[Opening Source data section]

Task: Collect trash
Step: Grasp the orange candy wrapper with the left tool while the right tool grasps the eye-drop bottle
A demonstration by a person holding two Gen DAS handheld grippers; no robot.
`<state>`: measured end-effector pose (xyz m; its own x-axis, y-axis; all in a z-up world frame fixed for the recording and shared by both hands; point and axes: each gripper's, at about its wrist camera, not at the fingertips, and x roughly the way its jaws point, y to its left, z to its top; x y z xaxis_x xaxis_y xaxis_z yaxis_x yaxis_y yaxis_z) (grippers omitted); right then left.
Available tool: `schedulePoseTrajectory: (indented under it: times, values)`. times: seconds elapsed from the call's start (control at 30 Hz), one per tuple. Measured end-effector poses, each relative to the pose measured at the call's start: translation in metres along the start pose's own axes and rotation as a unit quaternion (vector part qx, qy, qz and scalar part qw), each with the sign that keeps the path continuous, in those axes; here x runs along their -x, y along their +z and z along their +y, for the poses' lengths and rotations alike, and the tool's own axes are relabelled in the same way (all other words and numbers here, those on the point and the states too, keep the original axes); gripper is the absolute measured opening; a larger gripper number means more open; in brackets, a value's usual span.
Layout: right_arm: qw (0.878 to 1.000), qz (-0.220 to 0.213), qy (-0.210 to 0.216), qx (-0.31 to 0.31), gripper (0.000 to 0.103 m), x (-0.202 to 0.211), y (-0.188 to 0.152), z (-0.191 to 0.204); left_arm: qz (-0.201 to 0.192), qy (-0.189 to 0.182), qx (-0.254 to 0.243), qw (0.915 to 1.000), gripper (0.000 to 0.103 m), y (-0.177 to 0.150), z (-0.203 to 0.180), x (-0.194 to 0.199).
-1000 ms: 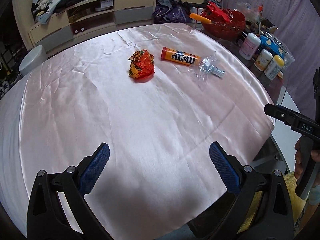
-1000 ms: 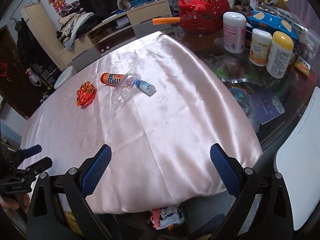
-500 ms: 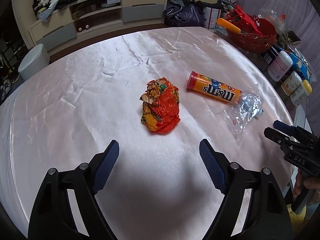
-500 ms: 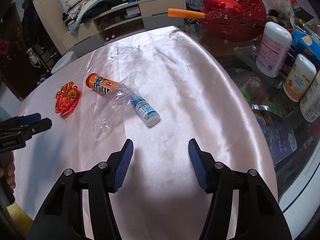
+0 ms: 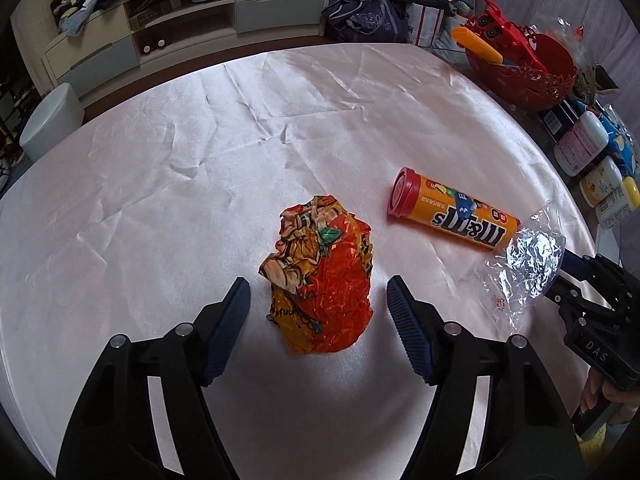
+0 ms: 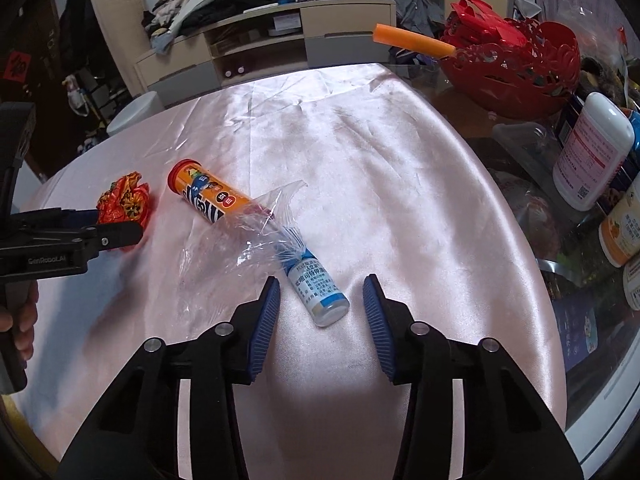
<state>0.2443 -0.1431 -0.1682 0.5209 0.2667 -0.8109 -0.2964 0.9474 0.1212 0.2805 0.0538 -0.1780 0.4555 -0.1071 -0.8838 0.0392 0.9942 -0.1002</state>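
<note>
- The left gripper (image 5: 318,302) has come in much closer to the crumpled orange wrapper (image 5: 320,276) than it was a second ago. Back then it hung over bare pink cloth (image 5: 200,160), far from the wrapper.
- Now the wrapper sits right between its two blue fingers (image 5: 226,326). The jaws are wide apart and do not touch the wrapper yet.
- The right gripper (image 6: 322,316) has moved in too. A second ago it was at the edge of the cloth, well away from the wrapper. Now the little white bottle (image 6: 318,290) lies between its fingers.
- Its jaws are also apart, with a gap on each side of the bottle, so nothing is held.
- The bottle's far end is tucked into a clear plastic bag (image 6: 240,248). The bag lies partly over the orange candy tube (image 6: 208,196), which is just to the right of the wrapper.
- All four bits of trash lie on the cloth, the tube, bag and bottle in a row going off to the right of the wrapper.
- I think both hands are lined up to grab. The next job is most likely to squeeze shut, one on the wrapper and one on the bottle.
- The bag might drag along with the bottle.
</note>
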Motion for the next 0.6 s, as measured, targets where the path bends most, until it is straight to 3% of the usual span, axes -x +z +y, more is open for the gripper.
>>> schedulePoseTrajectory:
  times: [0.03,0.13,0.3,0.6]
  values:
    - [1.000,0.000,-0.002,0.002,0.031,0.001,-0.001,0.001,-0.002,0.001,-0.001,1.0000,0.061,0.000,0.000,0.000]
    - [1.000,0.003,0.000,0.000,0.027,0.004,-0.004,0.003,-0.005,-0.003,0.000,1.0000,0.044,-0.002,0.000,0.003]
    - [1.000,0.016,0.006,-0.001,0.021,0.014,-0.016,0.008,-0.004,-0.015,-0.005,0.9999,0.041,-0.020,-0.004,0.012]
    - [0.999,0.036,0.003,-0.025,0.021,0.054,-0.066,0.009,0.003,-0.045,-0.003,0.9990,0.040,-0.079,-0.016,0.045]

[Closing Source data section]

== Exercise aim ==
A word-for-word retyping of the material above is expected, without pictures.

== Result of the exercise ==
Task: Collect trash
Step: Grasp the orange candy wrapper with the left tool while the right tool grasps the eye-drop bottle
A demonstration by a person holding two Gen DAS handheld grippers; no robot.
`<state>`: measured end-effector pose (xyz m; its own x-axis, y-axis; all in a z-up world frame fixed for the recording and shared by both hands; point and axes: each gripper's, at about its wrist camera, not at the fingertips, and x roughly the way its jaws point, y to its left, z to its top; x y z xaxis_x xaxis_y xaxis_z yaxis_x yaxis_y yaxis_z) (grippers omitted); right then left.
Available tool: `schedulePoseTrajectory: (indented under it: times, values)`. times: seconds elapsed from the call's start (control at 30 Hz), one per tuple. Measured end-effector poses, each relative to the pose measured at the call's start: translation in metres along the start pose's own axes and rotation as a unit quaternion (vector part qx, qy, qz and scalar part qw), each with the sign that keeps the path continuous, in those axes; here x runs along their -x, y along their +z and z along their +y, for the poses' lengths and rotations alike, and the tool's own axes are relabelled in the same way (all other words and numbers here, those on the point and the states too, keep the original axes); gripper is the absolute measured opening; a larger gripper number means more open; in brackets, a value's usual span.
Layout: right_arm: qw (0.878 to 1.000), qz (-0.220 to 0.213), qy (-0.210 to 0.216), qx (-0.31 to 0.31), gripper (0.000 to 0.103 m), x (-0.202 to 0.211), y (-0.188 to 0.152), z (-0.191 to 0.204); left_arm: qz (-0.201 to 0.192), qy (-0.189 to 0.182), qx (-0.254 to 0.243), qw (0.915 to 1.000), gripper (0.000 to 0.103 m), y (-0.177 to 0.150), z (-0.203 to 0.180), x (-0.194 to 0.199).
-1000 ms: 
-1000 ms: 
-500 ms: 
-500 ms: 
+0 ms: 
+0 ms: 
<state>0.2443 -0.1431 -0.1682 0.5209 0.2667 -0.8109 -0.2964 0.9474 0.1212 0.2805 0.0538 -0.1780 0.4555 -0.1071 -0.8838 0.0392 0.9942 -0.1002</state>
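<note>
- The left gripper (image 5: 318,302) has come in much closer to the crumpled orange wrapper (image 5: 320,276) than it was a second ago. Back then it hung over bare pink cloth (image 5: 200,160), far from the wrapper.
- Now the wrapper sits right between its two blue fingers (image 5: 226,326). The jaws are wide apart and do not touch the wrapper yet.
- The right gripper (image 6: 322,316) has moved in too. A second ago it was at the edge of the cloth, well away from the wrapper. Now the little white bottle (image 6: 318,290) lies between its fingers.
- Its jaws are also apart, with a gap on each side of the bottle, so nothing is held.
- The bottle's far end is tucked into a clear plastic bag (image 6: 240,248). The bag lies partly over the orange candy tube (image 6: 208,196), which is just to the right of the wrapper.
- All four bits of trash lie on the cloth, the tube, bag and bottle in a row going off to the right of the wrapper.
- I think both hands are lined up to grab. The next job is most likely to squeeze shut, one on the wrapper and one on the bottle.
- The bag might drag along with the bottle.
</note>
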Motion for the next 0.6 s, as measured, targets where the path bends most, until it is straight to 3% of the usual span, axes -x +z +y, more is open for the gripper.
>>> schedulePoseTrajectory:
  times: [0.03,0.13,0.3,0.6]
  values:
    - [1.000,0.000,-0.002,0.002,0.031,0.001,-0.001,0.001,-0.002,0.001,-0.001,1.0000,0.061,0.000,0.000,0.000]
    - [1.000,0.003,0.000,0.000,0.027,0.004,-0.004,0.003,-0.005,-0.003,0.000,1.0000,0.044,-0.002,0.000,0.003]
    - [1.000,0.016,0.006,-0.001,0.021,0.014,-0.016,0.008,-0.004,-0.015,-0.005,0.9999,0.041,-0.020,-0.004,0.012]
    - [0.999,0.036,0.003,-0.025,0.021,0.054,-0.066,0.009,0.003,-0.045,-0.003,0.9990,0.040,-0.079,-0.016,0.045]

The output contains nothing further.